### Exercise aim
Transcribe every line of the material below without change, apart from dropping the pictures.

•••••

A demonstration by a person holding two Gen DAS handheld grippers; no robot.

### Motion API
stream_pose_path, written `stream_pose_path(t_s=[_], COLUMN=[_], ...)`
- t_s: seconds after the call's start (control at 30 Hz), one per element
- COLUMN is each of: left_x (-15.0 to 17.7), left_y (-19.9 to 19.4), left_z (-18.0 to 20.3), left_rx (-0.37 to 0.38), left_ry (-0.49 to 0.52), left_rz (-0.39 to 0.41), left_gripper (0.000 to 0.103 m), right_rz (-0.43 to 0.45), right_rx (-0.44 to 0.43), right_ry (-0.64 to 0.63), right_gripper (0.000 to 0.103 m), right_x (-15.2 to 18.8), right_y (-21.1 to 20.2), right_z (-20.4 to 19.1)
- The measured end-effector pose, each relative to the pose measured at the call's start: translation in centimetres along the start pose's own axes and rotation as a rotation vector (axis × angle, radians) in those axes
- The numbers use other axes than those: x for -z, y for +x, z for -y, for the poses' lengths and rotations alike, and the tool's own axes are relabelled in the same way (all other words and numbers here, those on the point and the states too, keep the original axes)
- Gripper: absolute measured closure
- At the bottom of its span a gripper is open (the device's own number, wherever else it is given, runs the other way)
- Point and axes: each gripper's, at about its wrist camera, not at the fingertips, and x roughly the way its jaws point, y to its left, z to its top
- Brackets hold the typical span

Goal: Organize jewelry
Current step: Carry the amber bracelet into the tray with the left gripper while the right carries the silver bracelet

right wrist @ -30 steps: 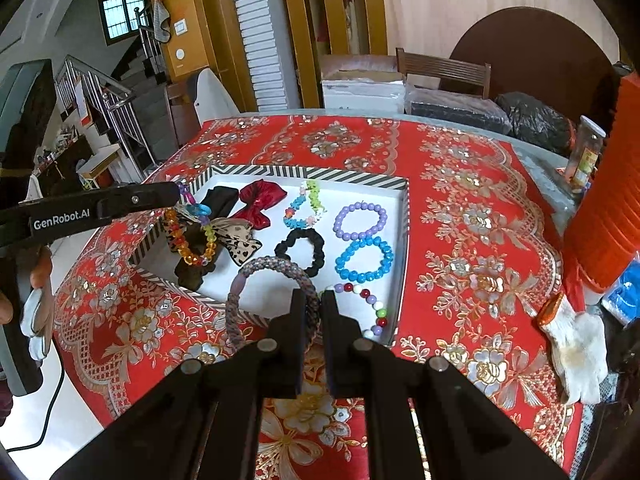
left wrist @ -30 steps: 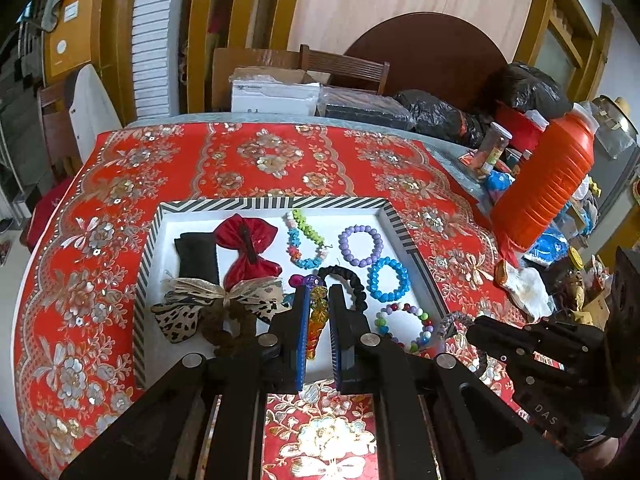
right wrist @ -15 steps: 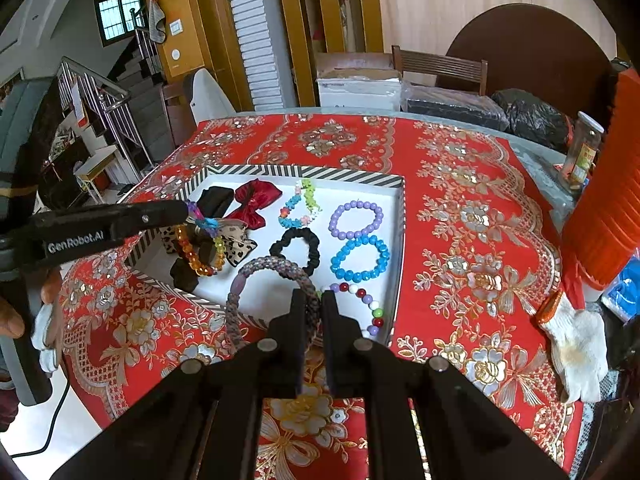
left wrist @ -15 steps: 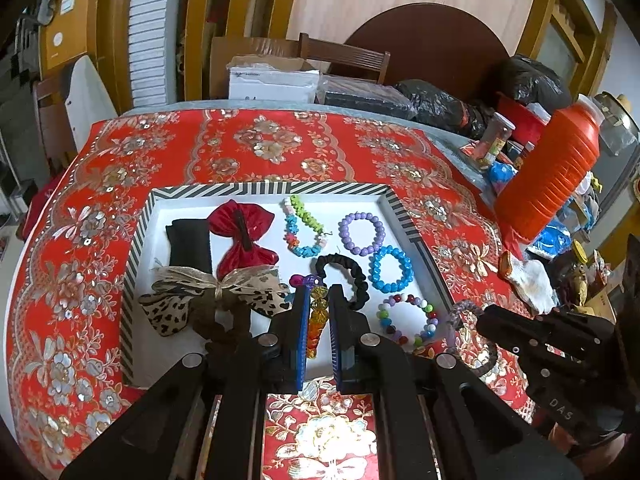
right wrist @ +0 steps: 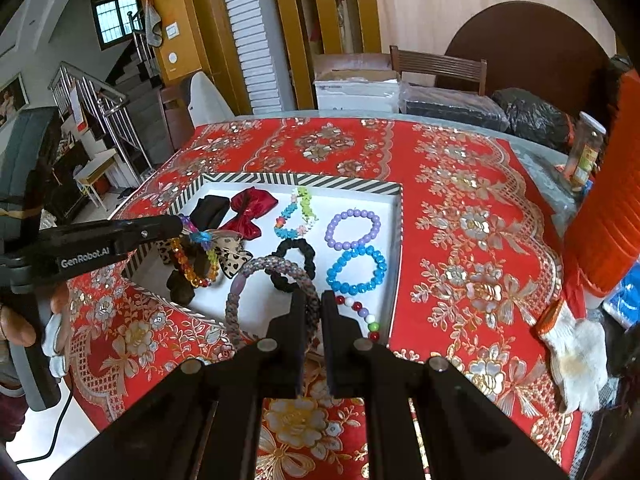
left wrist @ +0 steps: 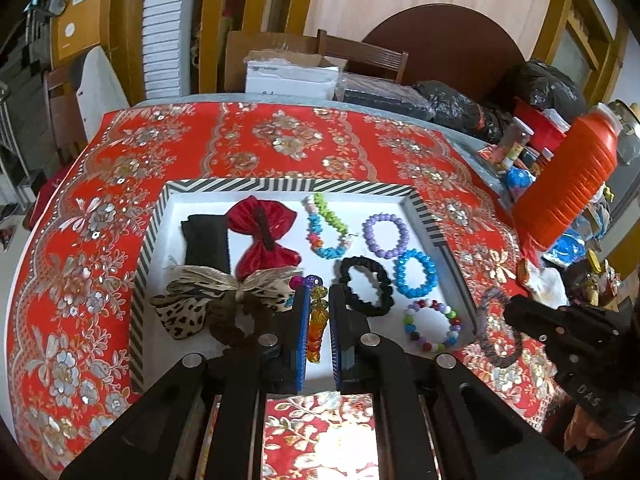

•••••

### Solution for this task
A demonstration by a person holding two Gen DAS handheld grippers; no robot.

### Motion API
stream_pose_path, written `stream_pose_path(t_s=[_], COLUMN=[_], ...)`
- t_s: seconds after the call's start (control at 30 Hz), one per element
- COLUMN is each of: left_x (-15.0 to 17.7), left_y (-19.9 to 19.4), left_z (-18.0 to 20.3), left_rx (-0.37 to 0.38), left_ry (-0.49 to 0.52), left_rz (-0.39 to 0.41), left_gripper (0.000 to 0.103 m), right_rz (-0.43 to 0.45), right_rx (-0.44 to 0.43), right_ry (-0.64 to 0.63), right_gripper (0.000 to 0.103 m), right_x (-15.2 to 18.8), right_y (-21.1 to 20.2), right_z (-20.4 to 19.1)
- The measured end-effector pose, each relative to the pose measured at the call's start: translation in centimetres along the start pose's own axes and rotation as a rotation vector (axis × angle, radians) in those axes
- The numbers use other axes than those: x for -z, y for +x, z for -y, for the poses' lengths and rotations alike, and the tool's own axes are relabelled in the same way (all other words and numbers here, those on the point and the states too, keep the original axes)
- Gripper: absolute measured closure
- At the bottom of its span a gripper is open (the device's own number, wherever else it is given, runs the other way)
- Point and axes: each gripper's, at about its wrist camera, not at the fingertips, and x roughly the way its jaws point, y to its left, z to its top
- Brackets hold the typical span

Goal: Organize jewelry
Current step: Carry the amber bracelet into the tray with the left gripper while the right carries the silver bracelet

right wrist @ -30 steps: 
left wrist @ -30 steps: 
right wrist @ -15 steps: 
left wrist @ -15 steps: 
right wrist @ +0 steps: 
left wrist @ +0 steps: 

The required response has been given in full.